In the material below, find every line containing "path" and copy that line.
======== Exercise materials ========
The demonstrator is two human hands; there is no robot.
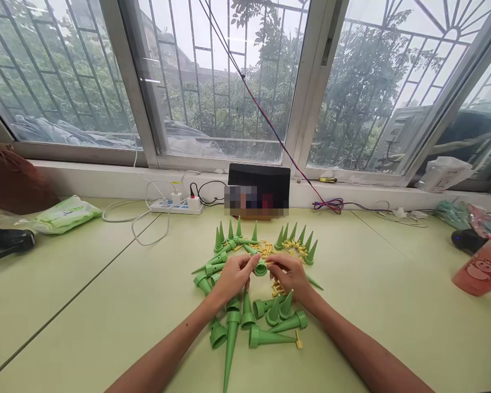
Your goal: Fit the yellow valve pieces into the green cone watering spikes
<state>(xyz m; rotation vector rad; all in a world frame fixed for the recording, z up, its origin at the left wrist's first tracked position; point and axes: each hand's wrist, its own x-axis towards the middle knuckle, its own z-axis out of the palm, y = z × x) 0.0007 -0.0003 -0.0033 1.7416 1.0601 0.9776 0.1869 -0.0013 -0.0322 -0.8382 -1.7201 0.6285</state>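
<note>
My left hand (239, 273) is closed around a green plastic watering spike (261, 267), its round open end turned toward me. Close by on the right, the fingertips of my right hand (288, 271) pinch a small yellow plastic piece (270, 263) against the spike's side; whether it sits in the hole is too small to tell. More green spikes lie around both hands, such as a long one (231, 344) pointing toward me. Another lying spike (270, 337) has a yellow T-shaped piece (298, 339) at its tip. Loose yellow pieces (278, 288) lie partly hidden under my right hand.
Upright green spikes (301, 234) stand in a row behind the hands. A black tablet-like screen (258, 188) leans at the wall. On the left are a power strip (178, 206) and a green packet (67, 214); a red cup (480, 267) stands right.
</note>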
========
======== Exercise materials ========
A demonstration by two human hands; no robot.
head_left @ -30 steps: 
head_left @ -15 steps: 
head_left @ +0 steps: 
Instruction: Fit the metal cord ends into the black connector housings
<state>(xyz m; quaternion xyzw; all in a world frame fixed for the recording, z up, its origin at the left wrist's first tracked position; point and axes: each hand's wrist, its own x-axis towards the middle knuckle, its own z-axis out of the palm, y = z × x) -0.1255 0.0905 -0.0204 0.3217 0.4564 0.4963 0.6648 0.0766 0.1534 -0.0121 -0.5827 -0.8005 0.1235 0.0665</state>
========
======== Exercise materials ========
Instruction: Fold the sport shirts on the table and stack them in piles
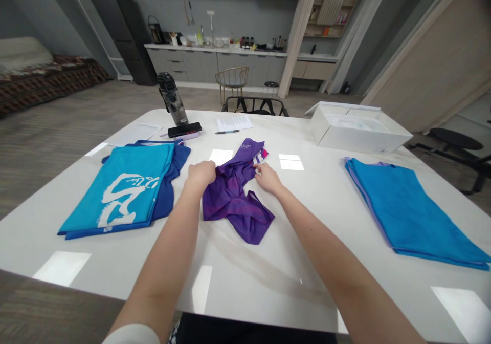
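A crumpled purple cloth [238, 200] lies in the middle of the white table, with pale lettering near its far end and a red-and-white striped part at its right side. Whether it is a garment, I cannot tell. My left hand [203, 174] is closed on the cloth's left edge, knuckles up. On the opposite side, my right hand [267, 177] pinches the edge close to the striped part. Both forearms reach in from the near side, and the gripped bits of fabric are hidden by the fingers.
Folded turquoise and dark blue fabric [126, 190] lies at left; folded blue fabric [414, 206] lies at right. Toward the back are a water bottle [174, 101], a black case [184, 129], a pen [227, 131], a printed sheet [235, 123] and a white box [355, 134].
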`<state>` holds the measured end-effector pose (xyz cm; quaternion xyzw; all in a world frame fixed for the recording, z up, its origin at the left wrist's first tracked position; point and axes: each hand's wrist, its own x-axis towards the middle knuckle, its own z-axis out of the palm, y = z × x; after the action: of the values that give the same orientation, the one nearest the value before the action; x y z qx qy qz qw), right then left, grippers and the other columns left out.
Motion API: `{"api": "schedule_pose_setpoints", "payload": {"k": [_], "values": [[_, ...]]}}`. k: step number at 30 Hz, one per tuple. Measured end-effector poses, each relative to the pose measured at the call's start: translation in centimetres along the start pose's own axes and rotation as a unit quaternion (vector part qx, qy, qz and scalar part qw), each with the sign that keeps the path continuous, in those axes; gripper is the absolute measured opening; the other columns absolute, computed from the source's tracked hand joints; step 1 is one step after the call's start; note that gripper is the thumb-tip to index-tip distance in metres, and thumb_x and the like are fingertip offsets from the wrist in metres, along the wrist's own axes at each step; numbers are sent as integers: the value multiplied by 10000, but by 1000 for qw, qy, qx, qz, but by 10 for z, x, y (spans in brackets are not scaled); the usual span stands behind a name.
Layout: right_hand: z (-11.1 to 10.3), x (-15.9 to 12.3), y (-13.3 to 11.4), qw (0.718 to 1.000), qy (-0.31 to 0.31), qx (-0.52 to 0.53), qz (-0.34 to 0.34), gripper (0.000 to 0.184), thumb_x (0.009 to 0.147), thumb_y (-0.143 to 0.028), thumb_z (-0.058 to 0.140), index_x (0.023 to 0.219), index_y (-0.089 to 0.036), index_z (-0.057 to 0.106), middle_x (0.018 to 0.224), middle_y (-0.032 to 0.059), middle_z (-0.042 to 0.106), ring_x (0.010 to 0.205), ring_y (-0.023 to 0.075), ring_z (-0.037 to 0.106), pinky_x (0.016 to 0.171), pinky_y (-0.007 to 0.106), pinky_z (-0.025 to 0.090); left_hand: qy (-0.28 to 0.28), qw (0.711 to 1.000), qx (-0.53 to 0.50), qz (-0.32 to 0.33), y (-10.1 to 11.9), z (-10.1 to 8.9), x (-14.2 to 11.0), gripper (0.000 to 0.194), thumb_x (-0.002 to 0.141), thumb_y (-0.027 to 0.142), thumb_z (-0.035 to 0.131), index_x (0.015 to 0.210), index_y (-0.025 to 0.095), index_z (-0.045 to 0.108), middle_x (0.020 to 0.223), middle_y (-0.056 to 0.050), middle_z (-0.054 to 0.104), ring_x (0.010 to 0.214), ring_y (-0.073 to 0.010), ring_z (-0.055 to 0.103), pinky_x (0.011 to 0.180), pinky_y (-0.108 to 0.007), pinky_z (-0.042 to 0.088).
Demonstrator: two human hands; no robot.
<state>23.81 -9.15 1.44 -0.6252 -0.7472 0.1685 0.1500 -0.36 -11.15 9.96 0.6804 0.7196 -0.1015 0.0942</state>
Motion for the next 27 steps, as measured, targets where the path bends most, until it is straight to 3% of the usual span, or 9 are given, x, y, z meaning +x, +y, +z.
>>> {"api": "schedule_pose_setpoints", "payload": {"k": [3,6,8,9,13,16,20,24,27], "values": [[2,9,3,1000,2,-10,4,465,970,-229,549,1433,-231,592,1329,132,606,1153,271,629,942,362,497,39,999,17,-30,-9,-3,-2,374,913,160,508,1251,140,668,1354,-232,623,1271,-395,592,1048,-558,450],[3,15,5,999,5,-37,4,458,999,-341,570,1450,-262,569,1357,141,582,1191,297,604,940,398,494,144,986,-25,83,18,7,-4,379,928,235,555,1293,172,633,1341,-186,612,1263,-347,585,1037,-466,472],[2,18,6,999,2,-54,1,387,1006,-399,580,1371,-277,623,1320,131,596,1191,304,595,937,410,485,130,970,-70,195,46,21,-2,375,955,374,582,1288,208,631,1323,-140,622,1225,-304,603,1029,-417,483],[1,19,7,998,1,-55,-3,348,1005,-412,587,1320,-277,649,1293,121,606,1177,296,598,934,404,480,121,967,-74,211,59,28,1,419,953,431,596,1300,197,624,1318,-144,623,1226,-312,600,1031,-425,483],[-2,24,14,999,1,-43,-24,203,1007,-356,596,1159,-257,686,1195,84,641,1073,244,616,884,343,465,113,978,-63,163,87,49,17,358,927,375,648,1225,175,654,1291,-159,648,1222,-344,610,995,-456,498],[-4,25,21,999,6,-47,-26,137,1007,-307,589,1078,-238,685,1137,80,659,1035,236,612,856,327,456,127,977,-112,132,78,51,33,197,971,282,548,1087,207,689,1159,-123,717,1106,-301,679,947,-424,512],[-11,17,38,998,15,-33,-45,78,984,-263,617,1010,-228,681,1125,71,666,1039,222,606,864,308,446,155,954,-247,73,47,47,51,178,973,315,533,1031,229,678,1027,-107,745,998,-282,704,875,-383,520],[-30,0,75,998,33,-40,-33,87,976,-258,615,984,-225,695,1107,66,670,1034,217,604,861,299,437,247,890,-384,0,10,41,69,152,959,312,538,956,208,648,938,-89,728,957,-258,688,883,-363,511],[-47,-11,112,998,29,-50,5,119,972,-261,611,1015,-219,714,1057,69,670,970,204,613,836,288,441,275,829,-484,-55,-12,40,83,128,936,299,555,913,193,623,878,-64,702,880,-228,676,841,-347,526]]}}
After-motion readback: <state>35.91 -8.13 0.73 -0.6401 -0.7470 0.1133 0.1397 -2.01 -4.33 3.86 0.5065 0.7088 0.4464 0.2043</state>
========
▶ Answer below:
Motion API: `{"api": "schedule_pose_setpoints", "payload": {"k": [_], "values": [[_, ...]]}}`. k: step number at 30 Hz, one per tuple. Measured end-effector poses, each relative to the pose measured at the call's start: translation in centimetres along the start pose's own axes and rotation as a unit quaternion (vector part qx, qy, qz and scalar part qw), each with the sign that keeps the path continuous, in those axes; gripper is the absolute measured opening; the other columns absolute, computed from the source's tracked hand joints; step 1 is one step after the call's start; note that gripper is the thumb-tip to index-tip distance in metres, and thumb_x and the like are fingertip offsets from the wrist in metres, along the wrist's own axes at each step; numbers are sent as integers: the value multiplied by 10000, but by 1000 for qw, qy, qx, qz, but by 10 for z, x, y (spans in brackets are not scaled); the usual span stands behind a name.
Motion for the next 27 steps, as measured, targets where the path bends most, until it is straight to 3% of the usual span, or 9 are given, x, y, z meaning +x, +y, +z.

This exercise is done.